PROBLEM DETAILS: The whole listing needs retyping exactly; keep the pictures out of it.

DATA:
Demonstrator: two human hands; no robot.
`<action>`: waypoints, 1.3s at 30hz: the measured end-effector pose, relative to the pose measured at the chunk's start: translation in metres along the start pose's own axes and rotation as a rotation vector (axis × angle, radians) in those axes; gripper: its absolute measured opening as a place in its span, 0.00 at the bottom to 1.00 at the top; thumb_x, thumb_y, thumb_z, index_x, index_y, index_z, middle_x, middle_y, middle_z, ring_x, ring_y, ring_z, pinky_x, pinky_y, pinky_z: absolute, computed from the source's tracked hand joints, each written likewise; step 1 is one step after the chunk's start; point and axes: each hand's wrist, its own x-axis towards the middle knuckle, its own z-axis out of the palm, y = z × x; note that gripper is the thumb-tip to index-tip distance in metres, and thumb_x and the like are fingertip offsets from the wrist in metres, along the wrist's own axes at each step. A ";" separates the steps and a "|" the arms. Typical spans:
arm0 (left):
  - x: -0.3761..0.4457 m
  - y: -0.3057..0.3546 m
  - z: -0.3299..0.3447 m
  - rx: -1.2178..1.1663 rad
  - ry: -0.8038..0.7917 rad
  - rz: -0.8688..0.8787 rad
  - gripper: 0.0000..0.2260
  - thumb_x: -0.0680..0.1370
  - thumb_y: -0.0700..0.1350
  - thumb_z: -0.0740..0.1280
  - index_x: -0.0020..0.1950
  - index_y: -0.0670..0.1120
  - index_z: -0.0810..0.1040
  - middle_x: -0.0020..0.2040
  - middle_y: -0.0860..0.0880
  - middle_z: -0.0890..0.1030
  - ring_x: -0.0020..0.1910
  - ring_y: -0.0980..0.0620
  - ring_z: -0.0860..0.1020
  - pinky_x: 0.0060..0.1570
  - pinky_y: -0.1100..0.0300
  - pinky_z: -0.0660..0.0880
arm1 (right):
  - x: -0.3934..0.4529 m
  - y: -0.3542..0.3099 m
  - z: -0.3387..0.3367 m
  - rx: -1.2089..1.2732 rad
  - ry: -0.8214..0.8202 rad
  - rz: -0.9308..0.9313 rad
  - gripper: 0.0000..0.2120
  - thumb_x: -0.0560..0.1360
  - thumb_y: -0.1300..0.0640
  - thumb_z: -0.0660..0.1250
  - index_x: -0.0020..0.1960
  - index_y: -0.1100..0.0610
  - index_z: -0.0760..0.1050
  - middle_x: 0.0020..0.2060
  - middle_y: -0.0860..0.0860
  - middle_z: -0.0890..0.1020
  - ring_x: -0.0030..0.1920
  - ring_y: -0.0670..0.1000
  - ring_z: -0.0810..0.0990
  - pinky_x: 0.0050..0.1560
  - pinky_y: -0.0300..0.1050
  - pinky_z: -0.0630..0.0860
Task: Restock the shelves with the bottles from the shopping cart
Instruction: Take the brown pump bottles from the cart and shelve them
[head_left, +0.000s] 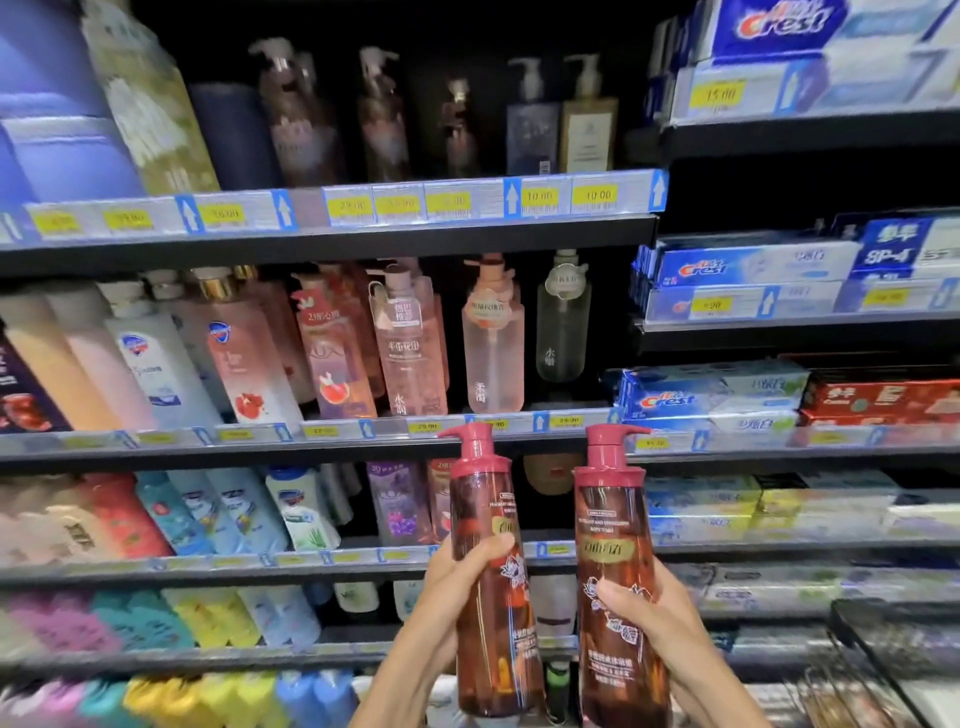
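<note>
Before the stocked shelves, left hand grips one red pump bottle upright; just beside it, right hand grips a second red pump bottle.

The left hand grips a tall reddish-brown pump bottle around its middle, thumb across the front label, and the right hand grips a matching second bottle just beside it. Both bottles stand upright with crimson pump tops, close together but apart, held up in front of the shelves. Their pump heads reach the price-tag rail of the middle shelf, where pink and clear pump bottles stand in a row. The shelf above holds darker pump bottles. Toothpaste boxes fill the shelves towards the right edge. A wire shopping cart shows at the lower right corner.
</note>
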 end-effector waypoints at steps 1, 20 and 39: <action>-0.002 0.002 0.000 0.001 -0.003 0.006 0.28 0.61 0.52 0.78 0.58 0.47 0.77 0.45 0.44 0.85 0.44 0.46 0.83 0.41 0.54 0.79 | -0.002 0.000 0.001 0.000 0.001 -0.001 0.44 0.46 0.40 0.83 0.58 0.54 0.77 0.46 0.57 0.85 0.47 0.58 0.85 0.48 0.55 0.79; 0.007 -0.100 -0.026 0.079 0.040 -0.002 0.26 0.60 0.51 0.79 0.55 0.48 0.77 0.47 0.46 0.84 0.44 0.48 0.84 0.40 0.58 0.79 | -0.001 0.098 -0.010 -0.026 0.052 0.082 0.36 0.51 0.43 0.80 0.56 0.52 0.76 0.47 0.53 0.86 0.47 0.55 0.85 0.46 0.51 0.80; 0.155 -0.185 -0.014 0.138 -0.093 0.565 0.12 0.63 0.51 0.75 0.43 0.50 0.80 0.34 0.51 0.81 0.32 0.54 0.80 0.34 0.59 0.77 | 0.091 0.234 -0.064 -0.019 -0.020 -0.477 0.22 0.54 0.44 0.78 0.46 0.50 0.81 0.38 0.52 0.84 0.37 0.52 0.84 0.35 0.41 0.78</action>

SOLUTION:
Demonstrator: two human hands; no robot.
`<action>`: waypoints, 1.3s at 30hz: the measured end-effector pose, relative to the pose measured at the chunk's start: translation in metres along the start pose's own axes and rotation as a rotation vector (axis × angle, radians) in those axes; gripper: its absolute measured opening as a place in its span, 0.00 at the bottom to 1.00 at the top; thumb_x, thumb_y, thumb_z, index_x, index_y, index_z, middle_x, middle_y, middle_z, ring_x, ring_y, ring_z, pinky_x, pinky_y, pinky_z: absolute, computed from the source's tracked hand joints, each written likewise; step 1 is one step after the chunk's start; point and axes: each hand's wrist, its own x-axis towards the middle knuckle, its own z-axis out of the palm, y = z × x; note that gripper is the thumb-tip to index-tip distance in metres, and thumb_x and the like are fingertip offsets from the wrist in metres, along the wrist's own axes at each step. A ";" separates the steps and a "|" the arms. Typical spans:
arm0 (left):
  - x: -0.3761..0.4457 m
  - y: -0.3057..0.3546 m
  - z: -0.3299..0.3447 m
  - rx: -1.2178..1.1663 rad
  - ry: -0.8038..0.7917 rad
  - rz: -0.8688..0.8787 rad
  - gripper: 0.0000..0.2260
  - thumb_x: -0.0680..0.1370
  - thumb_y: -0.0700..0.1350
  - thumb_z: -0.0740..0.1280
  - index_x: -0.0020..0.1950
  - index_y: -0.0670..0.1120
  - index_z: -0.0810..0.1040
  - middle_x: -0.0020..0.2040
  - middle_y: -0.0860..0.0880
  - middle_z: -0.0890..0.1030
  - ring_x: -0.0020..0.1910
  - ring_y: -0.0980..0.0620
  - ring_z: -0.0860..0.1020
  - pinky_x: 0.0060..0.1570
  - pinky_y: -0.1100..0.0300
  - pinky_z: -0.0660..0.0880
arm1 (right):
  - x: -0.3934..0.4529 m
  - y: -0.3542..0.3099 m
  - z: -0.3387..0.3367 m
  - rx: -1.2089..1.2732 rad
  - ry: -0.8214..0.8202 rad
  - rz: -0.9308..0.9313 rad
  - gripper: 0.0000..0.2120
  - thumb_x: -0.0560..0.1360
  - thumb_y: -0.1300..0.0640
  - thumb_z: -0.0660..0.1250
  - index_x: -0.0020..0.1960
  - index_y: -0.1100..0.0610
  - index_z: -0.0760..0.1050
  - middle_x: 0.0020..0.2060
  - middle_y: -0.0860..0.0860
  - middle_z: -0.0890..0.1020
  - ring_x: -0.0030..0.1920
  - ring_y: -0.0670..0.1000
  - ring_z: -0.0810..0.0990
  - pinky_x: 0.0050..0.1560
  - pinky_y: -0.0300..0.1050
  - pinky_z: -0.0630..0.0860
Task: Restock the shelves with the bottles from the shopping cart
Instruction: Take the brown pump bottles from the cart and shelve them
[head_left, +0.000s] 
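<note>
Before the stocked shelves, left hand grips one red pump bottle upright; just beside it, right hand grips a second red pump bottle.

The left hand grips a tall reddish-brown pump bottle around its middle, thumb across the front label, and the right hand grips a matching second bottle just beside it. Both bottles stand upright with crimson pump tops, close together but apart, held up in front of the shelves. Their pump heads reach the price-tag rail of the middle shelf, where pink and clear pump bottles stand in a row. The shelf above holds darker pump bottles. Toothpaste boxes fill the shelves towards the right edge. A wire shopping cart shows at the lower right corner.
</note>
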 end-effector waypoints at steps 1, 20 and 39: <action>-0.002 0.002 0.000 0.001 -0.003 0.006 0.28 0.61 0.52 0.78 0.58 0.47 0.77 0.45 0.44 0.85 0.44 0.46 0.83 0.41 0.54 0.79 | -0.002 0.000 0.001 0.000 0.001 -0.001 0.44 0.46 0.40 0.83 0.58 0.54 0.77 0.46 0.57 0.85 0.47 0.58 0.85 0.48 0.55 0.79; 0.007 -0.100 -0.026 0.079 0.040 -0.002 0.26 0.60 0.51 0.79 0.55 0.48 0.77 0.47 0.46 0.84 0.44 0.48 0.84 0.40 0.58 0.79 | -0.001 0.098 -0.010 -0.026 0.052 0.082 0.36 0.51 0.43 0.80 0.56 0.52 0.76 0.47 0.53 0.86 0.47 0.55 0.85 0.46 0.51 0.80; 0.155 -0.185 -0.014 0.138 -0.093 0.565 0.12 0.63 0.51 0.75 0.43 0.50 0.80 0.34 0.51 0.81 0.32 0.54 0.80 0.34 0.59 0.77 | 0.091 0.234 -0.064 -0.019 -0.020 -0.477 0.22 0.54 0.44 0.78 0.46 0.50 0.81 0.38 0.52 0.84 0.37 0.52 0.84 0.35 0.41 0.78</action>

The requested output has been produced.